I had many dreams that were brutally graphic, but not more than the ones like the savanna dream. I was in a scene, moving about as a pair of eyes, feeling creeped out.
A few years ago, I had my one and only out of body experience. While I rode a broom around in a dark European square, I felt the creep from my nightmares hovering physically behind me. When I shot back into my body a few seconds after feeling it, I realized I had never turned around to look at what it was. I just let it be back there all these years, hovering, haunting, and keeping me from ever feeling relief from sleep.
I think the thing is like your emotions — the unpleasant ones. The ones we shove away, stuff down and sit on top of. The ugly ones we don’t want anyone to see. The ones that feel like unbearable pain. And if we let them loose, they’ll swallow us through a thousand sharp teeth.
They sit there, where you put them and silently, haunt you. And you feel creeped out. No one likes feeling creeped out, so you do crazy things to escape the feeling of them hovering behind you.
You run around the world, pick up a million interesting talents, never stop moving, isolate yourself, pretend that you’re meant for a grand purpose in life, or that life has a true defined purpose at all. Anything to keep that painful emotion safely tucked away and to be saved from the pain of it. If I just keep looking this way, it will go away.
But it doesn’t.
It stays, and screws your life up. Well, you screw your life up to keep it away.

The really interesting part is that when you lock away painful emotions, you trade ‘freedom’ for numbness. You send a part of you away with it. The more you do it, the less you feel in general — emotionally, mentally, physically. And your connection to yourself starts to whither.
Somehow we think the cost of holding back painful emotions like shame is less than dealing with the shame itself. But the cost is huge. You’re sacrificing yourself and your ability to connect to others, which can have a much more devastating impact than just feeling shitty for a few days or months.

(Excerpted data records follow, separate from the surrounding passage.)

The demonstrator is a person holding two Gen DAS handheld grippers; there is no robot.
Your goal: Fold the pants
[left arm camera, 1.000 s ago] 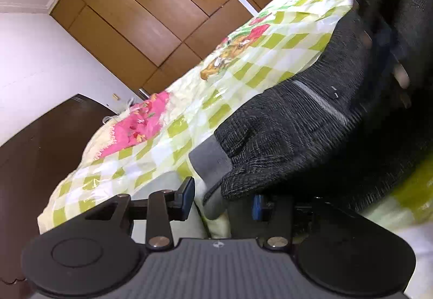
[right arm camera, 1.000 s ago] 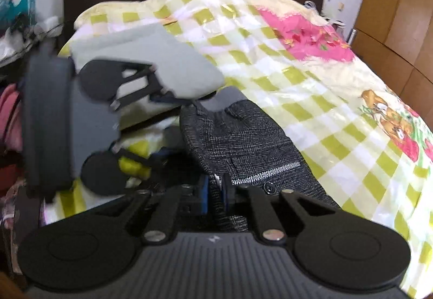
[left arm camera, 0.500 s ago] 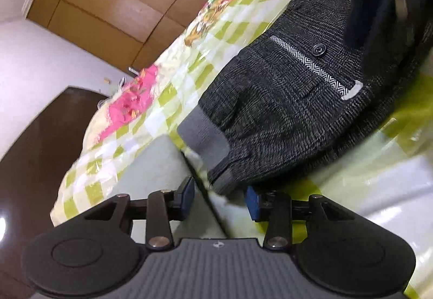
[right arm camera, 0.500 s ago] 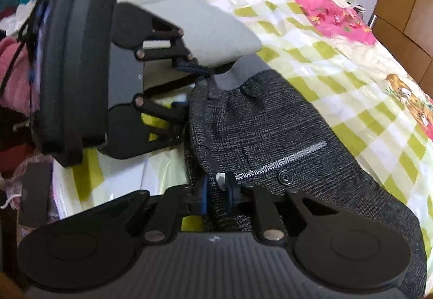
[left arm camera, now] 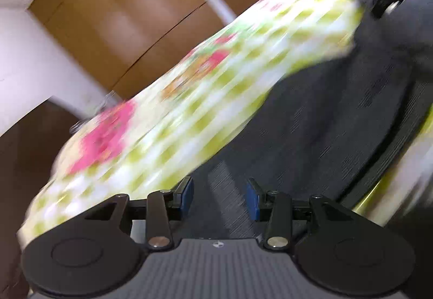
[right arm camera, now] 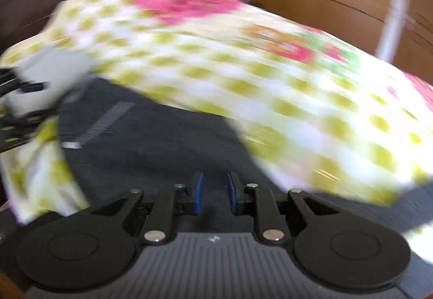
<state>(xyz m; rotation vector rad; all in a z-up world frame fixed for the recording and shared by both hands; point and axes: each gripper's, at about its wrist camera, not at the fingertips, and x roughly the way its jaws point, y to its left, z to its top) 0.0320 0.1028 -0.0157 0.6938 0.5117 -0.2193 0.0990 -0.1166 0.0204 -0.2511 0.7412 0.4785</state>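
Both views are now motion-blurred. The dark gray pants (left arm camera: 338,114) lie on the checkered bed (left arm camera: 189,109). The left tool (left arm camera: 219,197) stands spread, and the right tool (right arm camera: 214,193), which pinched the waistband half a second ago, has parted (released, probably), so this fold looks finished.
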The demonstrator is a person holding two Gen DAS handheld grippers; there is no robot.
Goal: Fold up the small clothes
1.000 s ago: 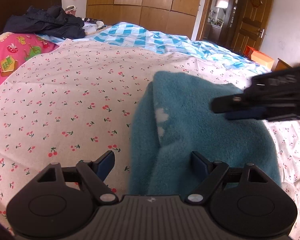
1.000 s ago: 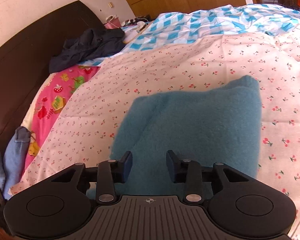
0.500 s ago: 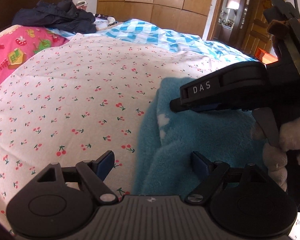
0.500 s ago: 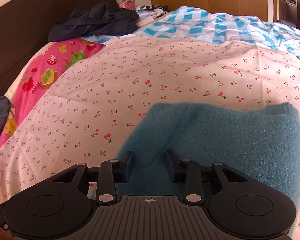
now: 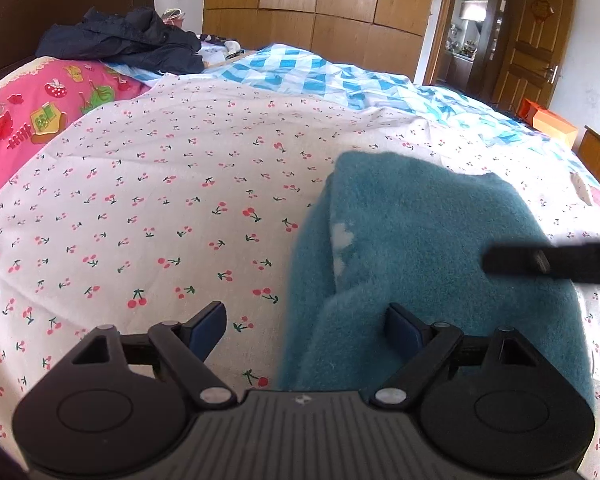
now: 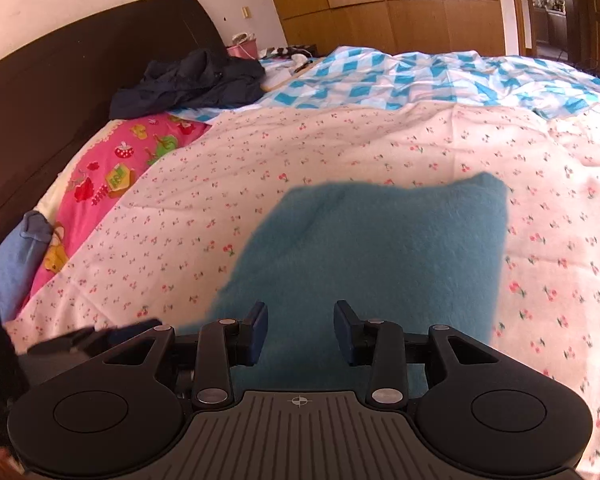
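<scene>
i am hovering both claws, left claw (image 5: 306, 326) wide, right claw (image 6: 300, 330) half-open and empty, over the folded teal garment (image 5: 420, 240); next needs gripping its near edge.

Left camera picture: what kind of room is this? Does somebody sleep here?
Most likely a bedroom in a home. A big bed with a cherry-print sheet fills the view, wooden wardrobes line the far wall, and a fuzzy teal garment lies on the sheet.

Open cherry-print sheet (image 5: 160, 208) leftward, seemingly.
</scene>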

I spent 30 years with my creep hanging behind me in dream-land, and letting it make me into a suspicious, disconnected human being.
I finally looked at it.
And when I looked, ‘it’ turned out to be a he. He was just a harmless old man following around my light.
And once I saw him, he left, and never returned.
I’ve spent most of my life running from shame. I’ve buried it deep — run all around the world, collected interesting hobbies and traits, convinced myself that I am destined for something meaningful and that life has a definitive purpose all to get away (wink, wink).
But it didn’t work. The shame is still there looming over me, shaping my perspective and ruining my life. I am suspicious, searching for an eminent threat, and there is no threat — it is still just an old man following me around waiting to be seen.
Emotions that you’ve hidden away can run deep, and can be incredibly painful to look at, but the reality is that the only way to get through them is to walk through them. To feel them fully and sit. And sit. And sit. And sit.
It feels awful to look at your painful, old emotions, but if you can take a look, even a brief one, it will start to move, and you will too.